§ Exercise objective:
Below are some records. Print exactly the lines between the one holding "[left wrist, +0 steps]" and the one holding "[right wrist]", inclusive, and nothing else.

------

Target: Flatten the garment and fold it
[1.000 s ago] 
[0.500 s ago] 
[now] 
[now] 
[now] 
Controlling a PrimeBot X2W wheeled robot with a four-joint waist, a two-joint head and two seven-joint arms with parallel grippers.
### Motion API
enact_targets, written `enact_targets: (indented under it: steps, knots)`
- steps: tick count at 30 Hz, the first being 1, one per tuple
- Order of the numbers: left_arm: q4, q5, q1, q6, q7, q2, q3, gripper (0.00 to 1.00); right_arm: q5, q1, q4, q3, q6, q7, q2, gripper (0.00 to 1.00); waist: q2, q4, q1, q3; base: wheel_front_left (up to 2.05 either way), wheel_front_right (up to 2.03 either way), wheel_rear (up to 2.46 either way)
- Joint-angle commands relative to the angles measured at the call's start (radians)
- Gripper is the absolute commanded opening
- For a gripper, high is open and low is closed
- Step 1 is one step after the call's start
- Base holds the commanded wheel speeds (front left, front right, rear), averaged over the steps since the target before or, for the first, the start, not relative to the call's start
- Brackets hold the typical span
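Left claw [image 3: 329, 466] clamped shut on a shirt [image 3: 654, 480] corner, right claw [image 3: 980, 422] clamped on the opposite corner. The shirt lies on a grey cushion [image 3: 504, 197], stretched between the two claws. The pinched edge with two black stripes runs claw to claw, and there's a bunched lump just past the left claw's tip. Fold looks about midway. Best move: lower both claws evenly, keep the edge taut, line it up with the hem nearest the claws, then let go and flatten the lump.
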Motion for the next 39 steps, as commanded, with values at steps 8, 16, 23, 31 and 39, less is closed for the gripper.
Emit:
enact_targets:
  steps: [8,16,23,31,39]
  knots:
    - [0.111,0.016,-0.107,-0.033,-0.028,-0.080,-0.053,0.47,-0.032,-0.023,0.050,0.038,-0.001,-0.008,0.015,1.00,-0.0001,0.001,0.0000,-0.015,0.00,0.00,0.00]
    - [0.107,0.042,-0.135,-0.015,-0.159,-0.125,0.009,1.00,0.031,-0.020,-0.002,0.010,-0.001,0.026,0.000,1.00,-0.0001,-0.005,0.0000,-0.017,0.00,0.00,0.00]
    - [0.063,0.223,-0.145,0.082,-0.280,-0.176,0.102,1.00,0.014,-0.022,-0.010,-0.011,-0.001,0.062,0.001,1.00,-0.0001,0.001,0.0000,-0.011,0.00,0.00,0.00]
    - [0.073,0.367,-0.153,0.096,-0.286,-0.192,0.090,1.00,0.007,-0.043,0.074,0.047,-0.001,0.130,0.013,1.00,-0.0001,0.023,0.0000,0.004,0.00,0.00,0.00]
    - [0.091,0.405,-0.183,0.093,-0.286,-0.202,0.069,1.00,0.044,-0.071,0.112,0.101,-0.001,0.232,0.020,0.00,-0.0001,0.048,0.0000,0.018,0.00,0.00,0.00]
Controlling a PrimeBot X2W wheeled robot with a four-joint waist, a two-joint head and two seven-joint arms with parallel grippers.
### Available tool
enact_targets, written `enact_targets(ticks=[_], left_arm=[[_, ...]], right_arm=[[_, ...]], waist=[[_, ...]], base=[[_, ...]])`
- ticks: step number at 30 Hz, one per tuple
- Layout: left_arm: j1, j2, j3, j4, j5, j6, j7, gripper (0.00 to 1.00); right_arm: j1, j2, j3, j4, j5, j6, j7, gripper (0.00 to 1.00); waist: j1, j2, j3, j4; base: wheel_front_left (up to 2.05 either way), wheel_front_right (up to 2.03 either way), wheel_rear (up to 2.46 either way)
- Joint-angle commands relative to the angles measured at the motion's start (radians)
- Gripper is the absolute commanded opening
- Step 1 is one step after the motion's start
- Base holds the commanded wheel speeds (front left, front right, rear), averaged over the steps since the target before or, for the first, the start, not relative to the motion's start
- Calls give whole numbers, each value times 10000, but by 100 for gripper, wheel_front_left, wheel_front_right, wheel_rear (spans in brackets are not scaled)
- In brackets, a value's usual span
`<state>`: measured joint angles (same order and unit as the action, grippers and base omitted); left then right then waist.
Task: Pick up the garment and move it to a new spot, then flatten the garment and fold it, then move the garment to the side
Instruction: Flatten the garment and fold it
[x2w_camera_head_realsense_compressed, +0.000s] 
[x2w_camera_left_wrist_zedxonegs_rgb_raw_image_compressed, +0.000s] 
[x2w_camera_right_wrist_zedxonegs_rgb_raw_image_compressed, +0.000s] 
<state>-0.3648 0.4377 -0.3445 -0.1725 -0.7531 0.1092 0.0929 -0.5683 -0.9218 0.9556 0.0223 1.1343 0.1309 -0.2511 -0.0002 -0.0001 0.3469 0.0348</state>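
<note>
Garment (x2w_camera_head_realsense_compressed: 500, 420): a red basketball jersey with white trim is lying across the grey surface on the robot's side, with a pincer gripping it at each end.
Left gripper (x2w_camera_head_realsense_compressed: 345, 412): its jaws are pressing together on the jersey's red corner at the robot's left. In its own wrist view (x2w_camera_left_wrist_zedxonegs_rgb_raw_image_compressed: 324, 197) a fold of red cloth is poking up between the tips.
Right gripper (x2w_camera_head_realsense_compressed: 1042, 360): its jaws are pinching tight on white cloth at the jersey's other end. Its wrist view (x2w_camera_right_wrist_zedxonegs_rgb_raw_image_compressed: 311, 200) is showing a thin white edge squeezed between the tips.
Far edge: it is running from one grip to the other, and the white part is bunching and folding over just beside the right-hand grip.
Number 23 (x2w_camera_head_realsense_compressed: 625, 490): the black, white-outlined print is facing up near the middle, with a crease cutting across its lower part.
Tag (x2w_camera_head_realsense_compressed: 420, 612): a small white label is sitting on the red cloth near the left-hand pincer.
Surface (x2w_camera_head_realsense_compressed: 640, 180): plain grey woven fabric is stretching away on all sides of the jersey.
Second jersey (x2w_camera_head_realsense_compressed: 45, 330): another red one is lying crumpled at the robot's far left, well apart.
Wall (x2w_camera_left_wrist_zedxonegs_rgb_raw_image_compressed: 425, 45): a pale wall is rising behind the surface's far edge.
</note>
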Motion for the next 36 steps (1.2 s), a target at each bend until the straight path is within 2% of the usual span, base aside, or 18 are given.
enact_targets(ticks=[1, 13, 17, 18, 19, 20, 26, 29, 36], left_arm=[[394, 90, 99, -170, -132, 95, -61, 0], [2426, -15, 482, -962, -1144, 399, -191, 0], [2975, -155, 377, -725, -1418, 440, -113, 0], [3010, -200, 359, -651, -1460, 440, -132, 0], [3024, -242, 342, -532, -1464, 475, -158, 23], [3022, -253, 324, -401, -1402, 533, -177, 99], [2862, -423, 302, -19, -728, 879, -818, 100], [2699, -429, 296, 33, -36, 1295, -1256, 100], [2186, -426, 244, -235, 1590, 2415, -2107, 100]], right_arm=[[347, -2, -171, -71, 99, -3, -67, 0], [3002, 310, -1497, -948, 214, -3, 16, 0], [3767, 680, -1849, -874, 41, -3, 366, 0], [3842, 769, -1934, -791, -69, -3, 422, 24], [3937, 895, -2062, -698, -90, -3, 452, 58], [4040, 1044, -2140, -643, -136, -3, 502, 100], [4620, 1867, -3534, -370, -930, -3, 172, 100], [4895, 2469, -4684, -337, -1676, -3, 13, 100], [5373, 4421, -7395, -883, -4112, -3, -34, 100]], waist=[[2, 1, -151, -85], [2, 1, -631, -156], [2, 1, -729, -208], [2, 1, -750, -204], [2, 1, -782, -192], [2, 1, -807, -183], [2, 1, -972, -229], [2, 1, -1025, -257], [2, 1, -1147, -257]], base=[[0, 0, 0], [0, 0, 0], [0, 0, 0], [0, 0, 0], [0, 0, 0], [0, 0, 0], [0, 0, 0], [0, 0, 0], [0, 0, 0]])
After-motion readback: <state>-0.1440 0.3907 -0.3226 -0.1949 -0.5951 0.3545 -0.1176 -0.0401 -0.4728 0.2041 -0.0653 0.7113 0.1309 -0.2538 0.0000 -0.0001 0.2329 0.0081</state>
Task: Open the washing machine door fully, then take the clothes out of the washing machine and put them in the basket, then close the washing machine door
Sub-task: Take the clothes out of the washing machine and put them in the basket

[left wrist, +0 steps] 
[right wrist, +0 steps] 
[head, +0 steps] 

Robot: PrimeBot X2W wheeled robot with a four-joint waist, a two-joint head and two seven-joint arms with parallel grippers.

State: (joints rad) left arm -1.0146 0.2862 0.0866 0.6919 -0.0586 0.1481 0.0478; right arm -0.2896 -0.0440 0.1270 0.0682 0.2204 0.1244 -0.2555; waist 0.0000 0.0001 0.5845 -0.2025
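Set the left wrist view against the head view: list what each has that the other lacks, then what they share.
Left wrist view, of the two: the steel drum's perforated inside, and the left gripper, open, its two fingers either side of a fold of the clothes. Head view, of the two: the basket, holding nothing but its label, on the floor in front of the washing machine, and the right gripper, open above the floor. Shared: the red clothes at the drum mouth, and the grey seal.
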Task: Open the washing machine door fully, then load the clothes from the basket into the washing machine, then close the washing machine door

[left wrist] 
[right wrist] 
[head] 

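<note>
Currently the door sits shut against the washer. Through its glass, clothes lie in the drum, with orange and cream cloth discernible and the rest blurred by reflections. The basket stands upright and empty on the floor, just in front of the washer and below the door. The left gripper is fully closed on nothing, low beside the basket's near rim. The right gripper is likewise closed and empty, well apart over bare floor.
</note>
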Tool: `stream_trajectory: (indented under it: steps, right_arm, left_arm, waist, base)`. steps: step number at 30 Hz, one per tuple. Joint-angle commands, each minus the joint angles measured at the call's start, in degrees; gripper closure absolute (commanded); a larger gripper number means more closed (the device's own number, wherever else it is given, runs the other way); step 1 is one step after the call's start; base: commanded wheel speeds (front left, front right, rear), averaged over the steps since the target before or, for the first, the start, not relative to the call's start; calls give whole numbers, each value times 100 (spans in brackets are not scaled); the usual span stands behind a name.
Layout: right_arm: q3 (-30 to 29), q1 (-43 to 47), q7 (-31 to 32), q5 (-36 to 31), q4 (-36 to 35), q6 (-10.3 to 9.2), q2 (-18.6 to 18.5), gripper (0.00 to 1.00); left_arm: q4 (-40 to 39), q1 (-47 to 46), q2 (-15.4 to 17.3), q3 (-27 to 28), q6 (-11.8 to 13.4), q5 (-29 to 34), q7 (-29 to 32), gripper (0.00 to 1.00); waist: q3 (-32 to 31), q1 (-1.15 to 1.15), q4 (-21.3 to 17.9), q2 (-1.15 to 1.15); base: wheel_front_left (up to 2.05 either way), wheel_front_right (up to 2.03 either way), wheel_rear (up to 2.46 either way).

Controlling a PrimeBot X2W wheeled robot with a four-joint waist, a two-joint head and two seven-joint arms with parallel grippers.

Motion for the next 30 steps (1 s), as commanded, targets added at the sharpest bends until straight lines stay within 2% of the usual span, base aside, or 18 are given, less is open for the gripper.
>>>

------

§ Response for this exercise:
[left wrist, +0 steps] 
[right wrist, +0 steps] 
[head, +0 steps] 

Robot: PrimeBot X2W wheeled robot with a four-joint waist, a two-joint head and two seven-joint arms with parallel grippers.

State: (joints rad) left arm -1.0146 0.2862 0.0866 0.6919 -0.0586 0.1481 0.0478; right arm -0.2896 -0.0440 0.1270 0.0682 0.2204 0.1244 -0.2555; waist 0.0000 0.0001 0.5845 -0.2025
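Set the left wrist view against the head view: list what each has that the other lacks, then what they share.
Left wrist view, of the two: the steel drum's perforated inside, and the left gripper, open, its two fingers either side of a fold of the clothes. Head view, of the two: the basket, holding nothing but its label, on the floor in front of the washing machine, and the right gripper, open above the floor. Shared: the red clothes at the drum mouth, and the grey seal.
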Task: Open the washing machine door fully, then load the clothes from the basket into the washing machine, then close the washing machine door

[left wrist] 
[right wrist] 

What appears above is the complete answer to the exercise.